Декабристы и Франция - страница 15



.

Присущая Шишкову галлофобия в данном случае его не подвела. Старый адмирал верно почувствовал французские корни александровского либерализма.

Либеральная Европа была буквально покорена великодушием Александра I и умеренностью его территориальных претензий. Муссирующийся на протяжении XVIII в. миф о русской угрозе>11 был если не вытеснен вовсе, то, во всяком случае, значительно потеснен новым пониманием роли России в европейской политике. Показательную эволюцию в этом отношении можно наблюдать у Ш. Лезюр.

В 1811 г. во втором издании своей книги «О расширении Российского государства от его истоков до начала XIX в.» в духе широко распространенных в то время идей Лезюр утверждал, что в архиве русских царей хранится завещание Петра I его преемникам, представляющее собой план порабощения Европы>12.

Победа России в войне с Наполеоном и внешняя политика Александра I заставили Лезюра по-новому взглянуть на международные отношения России. «Из всех государств, втянутых в последнюю войну против Франции, – писал он, – никто не вышел из нее с большей славой и преимуществами, чем Россия. Напрасно в течение века опасались роста этого государства; лучшие политические писатели сделали из него страшилище Европы, они не умолкали об угрозе вторжения этого народа, еще полу азиатского и варварского, в европейскую систему»>13.

Однако в целом Лезюр не отказывается от мысли о том, что Россия в XVIII в. действительно представляла угрозу для Европы: «Русская держава была столь ужасной лишь из-за духа ее населения и ее политики. И то и другое должно было измениться». Эти изменения были вызваны прежде всего контактами русских с Западной Европой, благодаря которым «прогресс промышленности и вкус к искусству достигли берегов Волги». Кроме того, Лезюр отметил и цивилизующий фактор войны 1812 г., и особенно заграничных походов: «Поскольку вся Россия свободна, когда она солдат, эта война больше способствовала ее освобождению, чем сто лет мира.
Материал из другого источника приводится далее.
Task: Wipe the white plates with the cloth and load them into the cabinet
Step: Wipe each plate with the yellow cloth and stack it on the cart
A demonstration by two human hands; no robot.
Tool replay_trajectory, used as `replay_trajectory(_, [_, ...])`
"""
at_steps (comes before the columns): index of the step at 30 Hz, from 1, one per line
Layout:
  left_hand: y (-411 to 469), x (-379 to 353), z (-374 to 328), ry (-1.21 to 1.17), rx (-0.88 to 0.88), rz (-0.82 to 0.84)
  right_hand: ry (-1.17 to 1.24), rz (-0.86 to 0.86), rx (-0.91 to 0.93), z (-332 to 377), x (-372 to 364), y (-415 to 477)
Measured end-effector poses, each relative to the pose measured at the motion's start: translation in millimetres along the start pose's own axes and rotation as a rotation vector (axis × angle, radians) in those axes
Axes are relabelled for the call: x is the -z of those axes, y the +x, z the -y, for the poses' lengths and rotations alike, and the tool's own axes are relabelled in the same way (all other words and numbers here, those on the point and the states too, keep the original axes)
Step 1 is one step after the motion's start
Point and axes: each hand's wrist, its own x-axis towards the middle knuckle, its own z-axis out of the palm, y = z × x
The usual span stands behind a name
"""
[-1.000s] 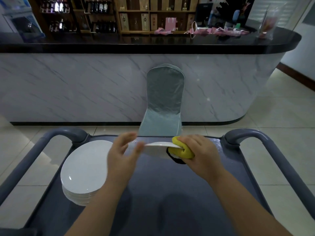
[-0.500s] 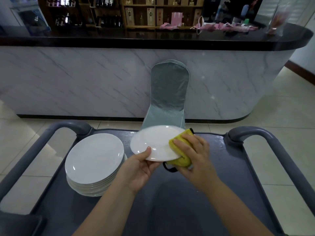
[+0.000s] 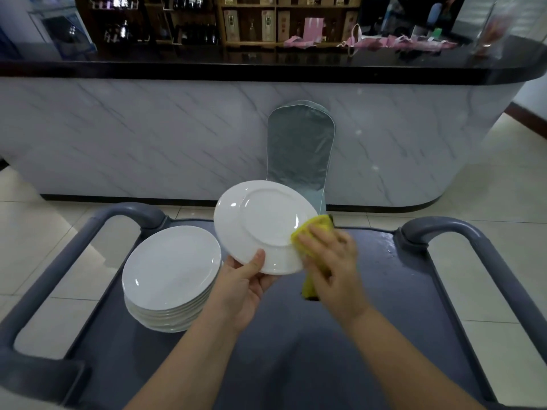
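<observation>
**Wiping the held plate above the cart: points of risk.** The left hand [image 3: 245, 288] pinches a round white ceramic plate [image 3: 260, 223] at its lower rim, thumb [image 3: 257, 260] on the face turned towards us and the other fingers hidden behind. The raised foot ring shows that this face is the underside. The plate is tilted up and held in the air above the flat deck of a grey plastic service cart [image 3: 399, 276], clear of it. The right hand [image 3: 331, 261], blurred, is closed round a folded yellow cloth [image 3: 321, 225] and presses it against the plate's lower right rim. A tail of the cloth hangs below the palm.

We judge the main hazard to be the narrow grip. One thumb and the fingertips hold a glazed plate by its edge, while the wiping hand pushes sideways at a point away from that pinch. A firm stroke could turn the plate about the thumb or pull it free. It could then drop onto the cart or onto the pale tiled floor [image 3: 503, 187] beyond.

A stack of matching white plates [image 3: 171, 267] stands on the cart just beside the left wrist. A wide swing of the held plate could strike its top rim and chip both. The stack also sits near the cart's left edge, so a knock from the forearm could shift it outward.

Damp patches glisten on the deck near the right handle. If the cloth is equally wet, we expect the grip to be slicker. The cabinet is not in view.
</observation>
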Motion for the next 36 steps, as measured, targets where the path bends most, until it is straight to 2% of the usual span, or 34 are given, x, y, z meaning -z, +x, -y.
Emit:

Ее солдаты принесут в свои дома вкус к наслаждениям, потребность в которых, как и везде, будет способствовать развитию физических и моральных способностей, и цивилизация найдет там стремление к завоеваниям, полезным для всей Европы»>14.

Доминирующее положение России в послевоенной Европе проявилось, по мнению Лезюра, в том, что в орбиту ее внешней политики оказались втянутыми страны Северной Европы: Швеция, Дания, Пруссия и Голландия. Это сделало ее грозным соперником Англии и естественным союзником Франции. Война настолько же ослабила Францию, насколько укрепила Россию и Англию. «Англия достигла апогея своего могущества и, может быть, того предела цивилизации, который вообще возможно достигнуть человеческому обществу»>15. «Россия поставлена во главу той системы, в которой Франция сегодня занимает последнее место»>16.

Наиболее оптимальное соотношение международных сил, по мнению Лезюра, – это союз Франции и России против Англии и Австрии.

Непонятная как для русских, так и для европейцев идея Священного союза породила у многих политиков подозрения в стремлении России к мировому господству через создание универсальной монархии. Лезюр, который еще в недавнем прошлом был горячим поборником подобных представлений, теперь стал считать их пустыми домыслами. Наилучшим опровержением для него является соблюдение Александром I интересов Франции. Это объясняется не альтруизмом царя, а здравым политическим расчетом. Создание универсальной монархии невозможно без расчленения Франции. А принять непосредственное участие в этом разделе Россия не может из-за своего географического положения, следовательно, если бы такой раздел произошел, то он усилил бы Англию и Австрию, при этом не только ничего не дав России, но и значительно ослабив ее позиции на Западе. Поэтому политики петербургского кабинета кровно заинтересованы в сохранении Франции как противовеса Англии в Европе.